The RNA-Binding Protein KSRP Modulates Cytokine Expression of CD4+T Cells

The KH-type splicing regulatory protein (KSRP) is a RNA-binding protein, which regulates the stability of many mRNAs encoding immune-relevant proteins. As KSRP regulates innate immune responses, for instance by the modulation of type I interferon mRNA stability, we were interested whether knockdown of the protein (KSRP −/− ) interferes with T cell activation and polarization. Polyclonally stimulated KSRP −/− CD4 + T cells proliferated at a higher extent and higher frequency and expressed the activation marker CD25 more than wild-type T cells. In supernatants of stimulated KSRP −/− CD4 + T cells, levels of IL-5, IL-9, IL-10, and IL-13 were observed to be increased compared to those of the control group. KSRP −/− CD8 + T cells showed no altered proliferative capacity upon polyclonal stimulation, but supernatants contained lower levels of interferon- γ . Similar changes in the cytokine expression patterns were also detected in T cells derived from KSRP −/− mice undergoing arthritis induction indicative of a pathophysiological role of KSRP-dependent T cell polarization. We demonstrated the direct binding of KSRP to the 3′ untranslated region of IL-13, IL-10, and IFN- γ mRNA in in vitro experiments. Moreover, since IL-4 mRNA decay was reduced in KSRP −/− CD4 + T cells, we identify KSRP as a negative regulator of IL-4 expression.

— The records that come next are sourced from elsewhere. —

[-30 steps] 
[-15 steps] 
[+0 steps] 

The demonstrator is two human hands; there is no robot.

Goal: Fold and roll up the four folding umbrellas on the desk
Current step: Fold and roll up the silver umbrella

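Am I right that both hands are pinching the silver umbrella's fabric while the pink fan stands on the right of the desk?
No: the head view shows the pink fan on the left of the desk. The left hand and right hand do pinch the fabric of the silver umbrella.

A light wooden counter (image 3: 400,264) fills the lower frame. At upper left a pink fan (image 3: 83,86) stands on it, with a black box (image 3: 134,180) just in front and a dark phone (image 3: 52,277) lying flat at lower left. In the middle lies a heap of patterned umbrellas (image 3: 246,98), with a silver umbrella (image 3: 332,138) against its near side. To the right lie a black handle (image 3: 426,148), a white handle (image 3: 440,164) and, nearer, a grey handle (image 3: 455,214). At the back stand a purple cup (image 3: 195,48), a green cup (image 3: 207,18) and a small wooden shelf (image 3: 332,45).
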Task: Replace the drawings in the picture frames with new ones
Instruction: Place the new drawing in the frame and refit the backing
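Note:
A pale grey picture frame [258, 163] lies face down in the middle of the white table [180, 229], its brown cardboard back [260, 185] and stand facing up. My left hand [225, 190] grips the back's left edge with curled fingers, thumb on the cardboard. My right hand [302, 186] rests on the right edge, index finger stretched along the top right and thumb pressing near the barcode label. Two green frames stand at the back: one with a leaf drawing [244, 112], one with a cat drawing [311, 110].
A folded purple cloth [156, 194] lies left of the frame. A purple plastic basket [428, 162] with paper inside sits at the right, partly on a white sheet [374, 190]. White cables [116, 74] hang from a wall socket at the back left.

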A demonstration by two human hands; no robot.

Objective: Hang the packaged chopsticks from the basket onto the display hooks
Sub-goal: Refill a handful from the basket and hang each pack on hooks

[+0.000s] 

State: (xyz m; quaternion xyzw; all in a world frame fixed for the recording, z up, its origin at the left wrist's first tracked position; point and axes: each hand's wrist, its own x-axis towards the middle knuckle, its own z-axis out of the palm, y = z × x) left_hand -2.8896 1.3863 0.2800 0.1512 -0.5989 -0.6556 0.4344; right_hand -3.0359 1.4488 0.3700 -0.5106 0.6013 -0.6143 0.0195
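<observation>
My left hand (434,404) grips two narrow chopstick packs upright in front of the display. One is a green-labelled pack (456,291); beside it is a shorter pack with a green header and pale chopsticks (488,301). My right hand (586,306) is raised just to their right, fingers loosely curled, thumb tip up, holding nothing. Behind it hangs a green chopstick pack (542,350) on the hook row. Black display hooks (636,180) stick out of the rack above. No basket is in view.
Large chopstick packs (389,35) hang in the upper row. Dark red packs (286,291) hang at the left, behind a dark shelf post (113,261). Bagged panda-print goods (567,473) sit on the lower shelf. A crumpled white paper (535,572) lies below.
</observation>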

These data indicate that overexpression of IL-4, which constitutes the primary inducer of Th2 polarization, may cause the Th2 bias of polyclonally stimulated KSRP −/− CD4 + T cells. This is the first report demonstrating that KSRP is involved in the regulation of T cell responses. We present strong evidence that T cells derived from KSRP −/− mice favor Th2-driven immune responses.